Search code examples
pythonxmlxpathattributeerror

python3 xpath can't reach a child node (AttributeError: 'NoneType' object has no attribute 'text')


need help with some issue I didn't manage to find

I have an xml like this:

<forecast xmlns="http://weather.yandex.ru/forecast" country_id="8996ba26eb0edf7ea5a055dc16c2ccbd" part="Лен Стокгольм" link="http://pogoda.yandex.ru/stockholm/" part_id="53f767b78d8f180c28d55ebda1d07e0c" lat="59.381981" slug="stockholm" city="Стокгольм" climate="1" country="Швеция" region="10519" lon="17.956846" zoom="12" id="2464" source="Station" exactname="Стокгольм" geoid="10519">
<fact>...</fact>
<yesterday id="435077826">...</yesterday>
<informer>...</informer>
<day date="2016-04-18">
    <sunrise>05:22</sunrise>
    <sunset>20:12</sunset>
    <moon_phase code="growing-moon">14</moon_phase>
    <moonrise>15:53</moonrise>
    <moonset>04:37</moonset>
    <biomet index="3" geomag="2" low_press="1" uv="1">...</biomet>
    <day_part typeid="1" type="morning">...</day_part>
    <day_part typeid="2" type="day">...</day_part>
    <day_part typeid="3" type="evening">...</day_part>
    <day_part typeid="4" type="night">...</day_part>
    <day_part typeid="5" type="day_short">
        <temperature>11</temperature>
    </day_part>
</day>
</forecast>

(the entire xml could be reached at https://export.yandex.ru/weather-ng/forecasts/2464.xml). need to get the temperature.text (11), trying this code:

import urllib.request
import codecs
import lxml
from xml.etree import ElementTree as ET

def gen_ns(tag):
    if tag.startswith('{'):
        ns, tag = tag.split('}') 
        return ns[1:]
    else:
        return ''
with codecs.open(fname, 'r', encoding = 'utf-8') as t:
        town_tree = ET.parse(t)
        town_root = town_tree.getroot() 
        print (town_root)

        namespaces = {'ns': gen_ns(town_root.tag)}
        print (namespaces)

        for day in town_root.iterfind('ns:day', namespaces):
            date = (day.get('date'))
            print (date)
            day_temp = day.find('.//*[@type="day_short"]/temperature')  
            print (day_temp.text)

getting:

Traceback (most recent call last):
File "weather.py", line 154, in <module>
    print (day_temp.text)
AttributeError: 'NoneType' object has no attribute 'text'

what's wrong with my xpath?

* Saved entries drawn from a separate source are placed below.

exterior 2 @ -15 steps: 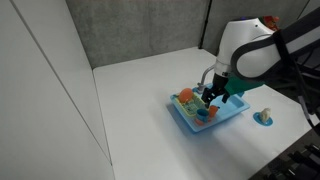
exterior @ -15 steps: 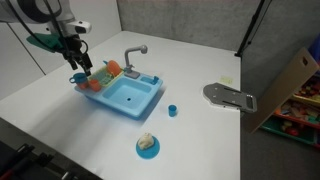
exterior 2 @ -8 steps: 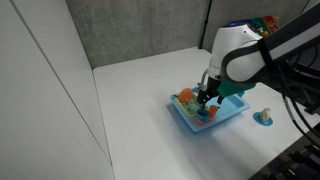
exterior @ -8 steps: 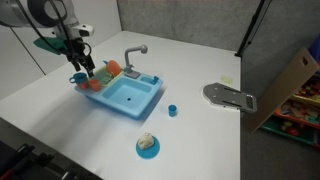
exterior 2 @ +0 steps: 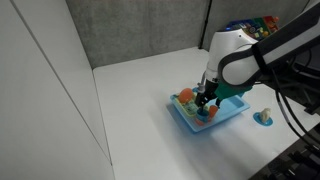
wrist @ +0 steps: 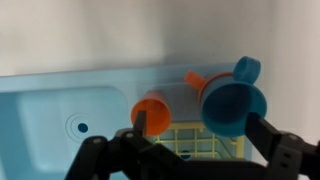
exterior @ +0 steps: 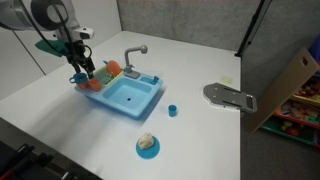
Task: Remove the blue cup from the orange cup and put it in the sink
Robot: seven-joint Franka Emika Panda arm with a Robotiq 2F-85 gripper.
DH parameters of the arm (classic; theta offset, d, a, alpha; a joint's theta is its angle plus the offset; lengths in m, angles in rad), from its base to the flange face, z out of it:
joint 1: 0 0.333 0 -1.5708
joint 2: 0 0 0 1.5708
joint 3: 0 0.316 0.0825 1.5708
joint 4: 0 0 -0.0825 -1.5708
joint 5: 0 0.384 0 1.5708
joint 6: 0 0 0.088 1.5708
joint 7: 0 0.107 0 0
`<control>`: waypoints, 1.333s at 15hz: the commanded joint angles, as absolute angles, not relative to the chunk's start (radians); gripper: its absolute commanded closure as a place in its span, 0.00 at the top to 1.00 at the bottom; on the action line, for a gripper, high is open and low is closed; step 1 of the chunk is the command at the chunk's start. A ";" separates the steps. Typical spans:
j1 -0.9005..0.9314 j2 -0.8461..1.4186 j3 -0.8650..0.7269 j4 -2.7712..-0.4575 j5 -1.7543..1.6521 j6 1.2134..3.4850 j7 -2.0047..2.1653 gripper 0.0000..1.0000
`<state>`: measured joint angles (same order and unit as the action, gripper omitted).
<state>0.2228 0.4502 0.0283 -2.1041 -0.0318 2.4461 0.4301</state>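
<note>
The gripper hangs over the rack end of the sink with its fingers spread wide and nothing pinched between them. In the wrist view the blue cup sits mouth-up just inside one finger, its handle pointing away, above the yellow rack. The orange cup seems to be the short orange piece poking out from under the blue cup's rim, though the picture is too soft to be sure. The other finger crosses the mouth of a round orange dish that lies between the blue cup and the basin.

In an exterior view the gripper stands right above the blue cup, at the sink's outer edge on the rack side. Against a second ago, it has edged a little toward the rack. In an exterior view the white arm has swung lower and nearer the sink. Since half a second ago almost nothing has shifted. The blue cup lies where it did.

Outward on the table, the small blue cup and the blue dish with its pale lump are unmoved, well apart from the sink.
</note>
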 commanded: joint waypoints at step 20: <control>0.231 0.443 0.009 -2.133 -0.040 2.433 0.434 0.95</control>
<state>0.2244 0.4511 0.0125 -2.1268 -0.0318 2.4455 0.4287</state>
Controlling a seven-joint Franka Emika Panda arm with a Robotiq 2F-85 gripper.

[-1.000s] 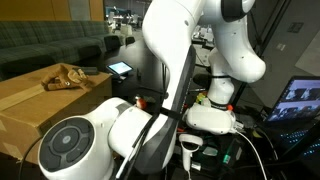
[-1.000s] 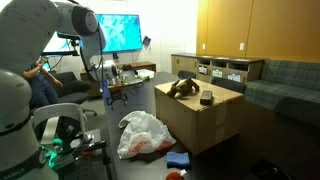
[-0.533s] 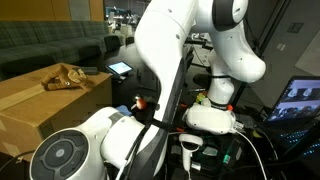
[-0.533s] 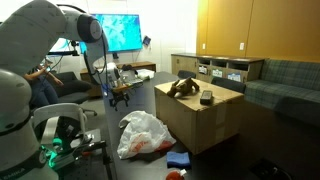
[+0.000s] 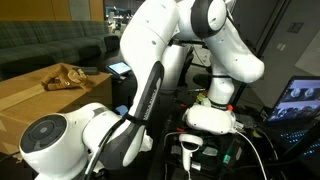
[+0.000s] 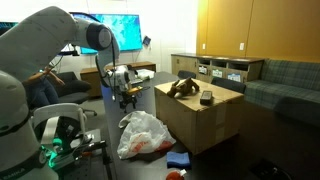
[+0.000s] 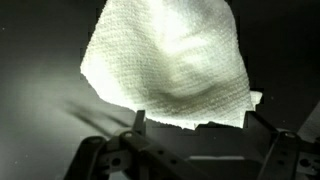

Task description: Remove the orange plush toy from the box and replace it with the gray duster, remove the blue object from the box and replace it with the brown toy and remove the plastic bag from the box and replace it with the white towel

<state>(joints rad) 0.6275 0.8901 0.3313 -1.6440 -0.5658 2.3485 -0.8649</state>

I can get attr of ('.//*[@type="day_short"]'), but can't get its child (temperature) text Thanks everyone!


Solution

  • The xml document contains a default namespace, and XPath has no concept of a default namespace. In XPath, you either need to map it to a prefix (like you did with day) or use other methods like local-name to determine if an element's tag name matches what you want.

    .//*[@type="day_short"]/*[local-name()='temperature']
    

    or

    day_temp = day.find('.//*[@type="day_short"]/ns:temperature', namespaces)